* Exercise *
Print exactly those lines that run from the beginning of the data to the line bearing "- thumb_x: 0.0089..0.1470", inclusive.

* Dataset extract *
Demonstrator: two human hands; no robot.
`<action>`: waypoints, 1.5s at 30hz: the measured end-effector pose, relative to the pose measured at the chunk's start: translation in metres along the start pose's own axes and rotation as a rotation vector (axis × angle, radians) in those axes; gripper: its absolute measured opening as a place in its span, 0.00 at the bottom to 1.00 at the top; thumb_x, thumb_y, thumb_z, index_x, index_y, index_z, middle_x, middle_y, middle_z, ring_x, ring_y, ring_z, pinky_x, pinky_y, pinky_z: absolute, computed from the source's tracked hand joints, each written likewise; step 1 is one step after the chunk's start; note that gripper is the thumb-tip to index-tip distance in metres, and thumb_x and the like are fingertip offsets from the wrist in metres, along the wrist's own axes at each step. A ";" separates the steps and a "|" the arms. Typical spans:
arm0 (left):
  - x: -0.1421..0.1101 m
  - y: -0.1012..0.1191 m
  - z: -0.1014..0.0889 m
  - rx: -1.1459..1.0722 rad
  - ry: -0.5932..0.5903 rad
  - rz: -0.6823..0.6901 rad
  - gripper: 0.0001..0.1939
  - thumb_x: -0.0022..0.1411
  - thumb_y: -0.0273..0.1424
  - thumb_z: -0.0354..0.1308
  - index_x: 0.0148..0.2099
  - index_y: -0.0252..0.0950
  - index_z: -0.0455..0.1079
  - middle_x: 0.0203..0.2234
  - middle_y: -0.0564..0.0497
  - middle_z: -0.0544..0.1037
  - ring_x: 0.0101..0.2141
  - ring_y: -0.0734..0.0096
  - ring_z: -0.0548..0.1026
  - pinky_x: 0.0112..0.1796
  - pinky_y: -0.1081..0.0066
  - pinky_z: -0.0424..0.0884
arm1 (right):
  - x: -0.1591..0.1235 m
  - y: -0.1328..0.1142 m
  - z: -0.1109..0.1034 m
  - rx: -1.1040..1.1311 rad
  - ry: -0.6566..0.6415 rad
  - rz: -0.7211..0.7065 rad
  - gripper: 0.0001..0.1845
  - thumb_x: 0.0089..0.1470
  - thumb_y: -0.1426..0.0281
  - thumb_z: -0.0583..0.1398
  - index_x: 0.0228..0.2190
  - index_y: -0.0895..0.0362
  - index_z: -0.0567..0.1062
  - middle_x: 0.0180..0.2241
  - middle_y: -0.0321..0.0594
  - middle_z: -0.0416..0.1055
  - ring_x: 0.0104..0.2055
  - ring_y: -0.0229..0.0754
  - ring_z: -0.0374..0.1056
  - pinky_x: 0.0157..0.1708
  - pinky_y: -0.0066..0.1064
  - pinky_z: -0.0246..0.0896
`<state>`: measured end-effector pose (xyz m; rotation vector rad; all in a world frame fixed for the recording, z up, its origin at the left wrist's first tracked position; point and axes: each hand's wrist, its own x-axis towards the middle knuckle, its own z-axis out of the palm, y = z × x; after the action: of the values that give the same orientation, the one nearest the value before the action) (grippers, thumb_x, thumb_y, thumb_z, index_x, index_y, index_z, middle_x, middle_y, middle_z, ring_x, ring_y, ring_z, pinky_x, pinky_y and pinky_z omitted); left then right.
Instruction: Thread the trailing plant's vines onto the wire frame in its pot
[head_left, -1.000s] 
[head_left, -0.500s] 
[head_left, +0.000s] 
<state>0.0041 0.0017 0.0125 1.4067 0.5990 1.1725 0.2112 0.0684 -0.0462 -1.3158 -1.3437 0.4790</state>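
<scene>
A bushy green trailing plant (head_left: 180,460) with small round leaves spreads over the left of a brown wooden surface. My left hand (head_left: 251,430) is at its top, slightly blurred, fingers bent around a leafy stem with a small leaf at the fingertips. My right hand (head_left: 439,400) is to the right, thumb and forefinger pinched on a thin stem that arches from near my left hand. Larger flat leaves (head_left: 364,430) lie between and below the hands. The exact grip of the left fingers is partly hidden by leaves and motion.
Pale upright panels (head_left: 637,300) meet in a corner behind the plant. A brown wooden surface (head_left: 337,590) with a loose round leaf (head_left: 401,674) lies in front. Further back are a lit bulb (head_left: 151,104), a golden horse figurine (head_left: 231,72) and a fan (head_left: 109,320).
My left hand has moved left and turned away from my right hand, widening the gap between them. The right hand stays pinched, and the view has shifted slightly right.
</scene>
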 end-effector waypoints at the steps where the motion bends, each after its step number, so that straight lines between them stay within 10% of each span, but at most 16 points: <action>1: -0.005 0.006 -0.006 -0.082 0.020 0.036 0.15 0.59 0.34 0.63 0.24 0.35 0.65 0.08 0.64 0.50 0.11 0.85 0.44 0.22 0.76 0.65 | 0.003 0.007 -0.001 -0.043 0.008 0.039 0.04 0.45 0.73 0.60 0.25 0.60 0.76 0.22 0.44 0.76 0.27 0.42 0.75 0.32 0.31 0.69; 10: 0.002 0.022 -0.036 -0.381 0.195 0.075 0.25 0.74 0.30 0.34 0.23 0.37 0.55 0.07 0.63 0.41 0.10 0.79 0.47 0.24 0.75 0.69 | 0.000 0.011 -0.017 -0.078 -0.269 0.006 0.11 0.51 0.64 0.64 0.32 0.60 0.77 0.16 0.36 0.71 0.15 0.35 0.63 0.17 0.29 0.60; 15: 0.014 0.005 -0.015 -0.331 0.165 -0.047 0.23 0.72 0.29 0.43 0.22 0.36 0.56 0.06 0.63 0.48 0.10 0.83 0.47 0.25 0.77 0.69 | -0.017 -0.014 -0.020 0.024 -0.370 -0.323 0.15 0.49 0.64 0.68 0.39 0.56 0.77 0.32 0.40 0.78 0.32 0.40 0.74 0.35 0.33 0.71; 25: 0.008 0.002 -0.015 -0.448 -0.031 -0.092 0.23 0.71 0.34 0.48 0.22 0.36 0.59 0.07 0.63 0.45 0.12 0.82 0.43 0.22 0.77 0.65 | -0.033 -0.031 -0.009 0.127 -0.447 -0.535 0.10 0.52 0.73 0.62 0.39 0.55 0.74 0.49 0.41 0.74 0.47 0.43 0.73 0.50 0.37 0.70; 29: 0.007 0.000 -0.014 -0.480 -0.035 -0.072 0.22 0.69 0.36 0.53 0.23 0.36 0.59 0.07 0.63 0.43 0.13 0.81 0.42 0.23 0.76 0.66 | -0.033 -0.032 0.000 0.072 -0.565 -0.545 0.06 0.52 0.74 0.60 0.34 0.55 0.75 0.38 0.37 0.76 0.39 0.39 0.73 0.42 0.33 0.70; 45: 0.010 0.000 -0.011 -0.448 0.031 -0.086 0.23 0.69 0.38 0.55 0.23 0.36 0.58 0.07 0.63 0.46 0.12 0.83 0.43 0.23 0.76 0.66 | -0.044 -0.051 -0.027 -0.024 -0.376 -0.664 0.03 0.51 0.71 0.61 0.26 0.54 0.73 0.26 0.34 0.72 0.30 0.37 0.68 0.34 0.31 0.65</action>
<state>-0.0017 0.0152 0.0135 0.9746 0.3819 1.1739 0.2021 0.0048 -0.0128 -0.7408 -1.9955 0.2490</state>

* Worked solution *
Demonstrator: two human hands; no robot.
`<action>`: waypoints, 1.5s at 30hz: the measured end-effector pose, relative to the pose measured at the chunk's start: translation in metres along the start pose's own axes and rotation as a rotation vector (axis × angle, radians) in those axes; gripper: its absolute measured opening as a place in its span, 0.00 at the bottom to 1.00 at the top; thumb_x, thumb_y, thumb_z, index_x, index_y, index_z, middle_x, middle_y, middle_z, ring_x, ring_y, ring_z, pinky_x, pinky_y, pinky_z: absolute, computed from the source's tracked hand joints, each written likewise; step 1 is one step after the chunk's start; note that gripper is the thumb-tip to index-tip distance in metres, and thumb_x and the like are fingertip offsets from the wrist in metres, along the wrist's own axes at each step. A ";" separates the steps and a "|" the arms. Typical spans:
arm0 (left):
  - x: -0.1421..0.1101 m
  - y: -0.1012..0.1191 m
  - z: -0.1014..0.0889 m
  - rx: -1.1459..1.0722 rad
  - ry: -0.5932..0.5903 rad
  - rz: -0.6823..0.6901 rad
  - gripper: 0.0001..0.1939
  - thumb_x: -0.0022..0.1411
  - thumb_y: -0.0273..0.1424
  - thumb_z: -0.0354..0.1308
  - index_x: 0.0148..0.2099
  - index_y: -0.0252..0.0950
  - index_z: -0.0455..0.1079
  - middle_x: 0.0203..0.2234
  - middle_y: -0.0564..0.0497
  - middle_z: -0.0544..0.1037
  - ring_x: 0.0101..0.2141
  - ring_y: -0.0734..0.0096
  - ring_z: -0.0548..0.1026
  - pinky_x: 0.0112..0.1796
  - pinky_y: -0.1081..0.0066
  - pinky_z: -0.0424..0.0884
arm1 (right):
  - x: -0.1591..0.1235 m
  - y: -0.1328..0.1142 m
  - z: -0.1109..0.1034 m
  - rx: -1.1040..1.1311 rad
  - ry: -0.6566..0.6415 rad
  - rz: -0.7211..0.7065 rad
  - gripper: 0.0001..0.1845
  - thumb_x: 0.0089..0.1470

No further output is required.